Simplify operations & management

GCP’s serverless approach removes operational overhead with performance, scaling, availability, security and compliance handled automatically so users can focus on programming instead of managing server clusters. Integration with Stackdriver, GCP’s unified logging and monitoring solution, lets you monitor and troubleshoot your pipelines as they are running. Rich visualization, logging, and advanced alerting help you identify and respond to potential issues.


Build on a foundation for machine learning

Use Cloud Dataflow as a convenient integration point to bring predictive analytics to fraud detection, real-time personalization and more through Google Cloud’s AI Platform and TensorFlow Extended (TFX). TFX uses Cloud Dataflow and Apache Beam as the distributed data processing engine to realize several aspects of the ML life cycle.


Use your favorite and familiar tools

Cloud Dataflow seamlessly integrates with GCP services for streaming events ingestion (Cloud Pub/Sub), data warehousing (BigQuery), machine learning (Cloud AI Platform), and more. Its Beam-based SDK also lets developers build custom extensions and even choose alternative execution engines, such as Apache Spark. For Apache Kafka users, a Cloud Dataflow connector makes integration with GCP easy.


Data Transformation with Cloud Dataflow



Automated Resource Management
Cloud Dataflow automates provisioning and management of processing resources to minimize latency and maximize utilization; no more spinning up instances by hand or reserving them.
Dynamic Work Rebalancing
Automated and optimized work partitioning dynamically rebalances lagging work.

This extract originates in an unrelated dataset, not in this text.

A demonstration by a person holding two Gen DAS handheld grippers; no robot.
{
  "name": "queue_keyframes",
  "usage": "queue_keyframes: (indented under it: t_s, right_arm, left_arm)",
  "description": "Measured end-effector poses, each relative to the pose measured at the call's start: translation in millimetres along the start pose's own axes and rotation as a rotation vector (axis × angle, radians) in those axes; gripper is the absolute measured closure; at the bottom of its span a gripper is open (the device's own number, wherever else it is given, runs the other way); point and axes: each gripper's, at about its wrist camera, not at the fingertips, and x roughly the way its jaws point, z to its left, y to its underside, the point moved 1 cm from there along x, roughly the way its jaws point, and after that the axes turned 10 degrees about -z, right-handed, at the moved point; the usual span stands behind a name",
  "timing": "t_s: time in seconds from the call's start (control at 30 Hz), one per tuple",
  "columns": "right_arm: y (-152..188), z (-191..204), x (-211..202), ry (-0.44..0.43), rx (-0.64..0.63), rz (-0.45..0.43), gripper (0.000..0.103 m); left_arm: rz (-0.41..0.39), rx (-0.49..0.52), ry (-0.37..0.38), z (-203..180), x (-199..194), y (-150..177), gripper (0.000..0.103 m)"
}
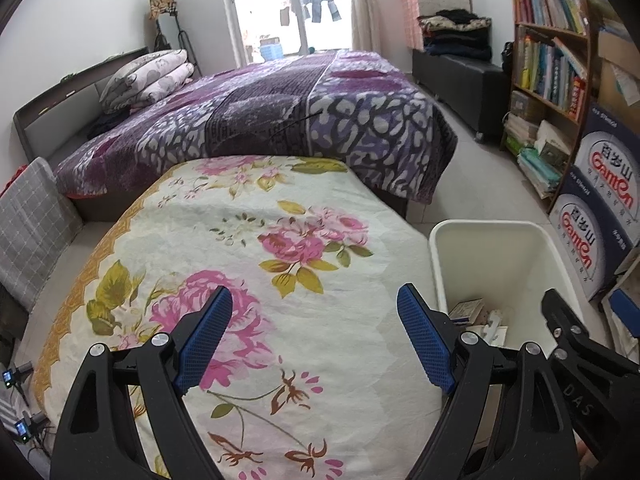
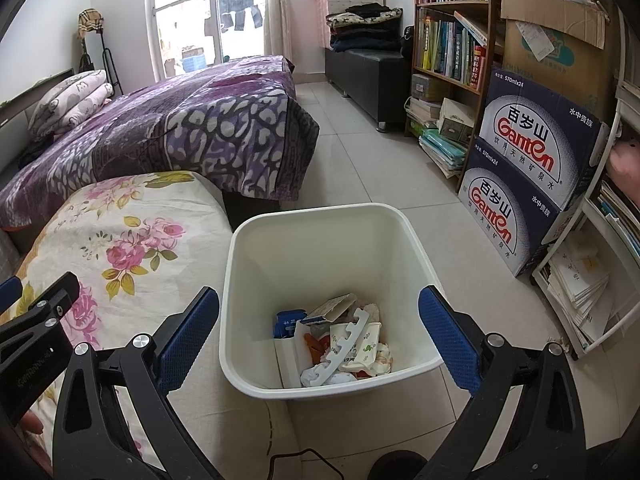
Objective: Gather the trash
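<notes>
Right wrist view: right claw (image 2: pixel 319 336) is hanging spread wide above the bin (image 2: pixel 256 236), gripping nothing.
Left claw: the left claw (image 1: pixel 315 336) is hovering spread and empty over the floral cover (image 1: pixel 248 248), just beside the bin (image 1: pixel 444 264).
Trash place: the trash (image 2: pixel 344 340) is lying at the bottom of the bin, which is standing on the floor (image 2: pixel 360 148) touching the floral cover's edge.
Trash feel: probably light and soft, mostly crumpled paper and wrappers giving under a pinch; a notched white strip (image 2: pixel 342 344) is looking stiffer and foamy, and a small carton (image 2: pixel 332 308) flat and crushable.
Where to grip: likely pinching a raised fold of wrapper, the strip across its narrow width, the carton by its edge.
Bin feel: thin plastic, likely light and smooth; its rim is offering the best hold.
Counts near: two claws, one bin, one strip, one carton; wrappers are overlapping too much for counting.
Counts far: one bed (image 2: pixel 192 120), two water boxes (image 2: pixel 536 152), one bookshelf (image 2: pixel 452 40).
Loose trash outside the bin: none showing.
</notes>
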Motion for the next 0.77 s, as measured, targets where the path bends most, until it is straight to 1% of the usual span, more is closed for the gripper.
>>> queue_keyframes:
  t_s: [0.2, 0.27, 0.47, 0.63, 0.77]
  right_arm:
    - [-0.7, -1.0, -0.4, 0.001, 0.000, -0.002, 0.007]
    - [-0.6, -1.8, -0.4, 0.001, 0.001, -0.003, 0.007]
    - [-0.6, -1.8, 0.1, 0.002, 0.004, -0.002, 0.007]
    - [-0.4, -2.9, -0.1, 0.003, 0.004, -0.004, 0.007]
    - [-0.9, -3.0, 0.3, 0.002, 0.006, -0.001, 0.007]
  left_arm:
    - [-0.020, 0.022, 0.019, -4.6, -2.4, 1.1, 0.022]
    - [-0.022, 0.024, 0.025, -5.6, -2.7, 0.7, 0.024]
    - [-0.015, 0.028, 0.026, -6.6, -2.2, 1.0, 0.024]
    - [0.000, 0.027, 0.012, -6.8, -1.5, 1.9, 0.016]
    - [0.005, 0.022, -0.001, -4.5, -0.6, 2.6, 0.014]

No need to chase down “hot keys” or pre-process your input data.
Reliable & Consistent Exactly-once Processing
Provides built-in support for fault-tolerant execution that is consistent and correct regardless of data size, cluster size, processing pattern or pipeline complexity.
Horizontal Auto-scaling
Horizontal auto-scaling of worker resources for optimum throughput results in better overall price-to-performance.
Unified Programming Model
Apache Beam SDK offers equally rich MapReduce-like operations, powerful data windowing, and fine-grained correctness control for streaming and batch data alike.
Community-driven Innovation
Developers wishing to extend the Cloud Dataflow programming model can fork and/or contribute to Apache Beam.
Flexible resource scheduling pricing for batch processing
For processing with flexibility in job scheduling time, such as overnight jobs, flexible resource scheduling offers a lower price for batch processing. These flexible jobs are placed into a queue with a guarantee that they will be retrieved for execution within a six-hour window.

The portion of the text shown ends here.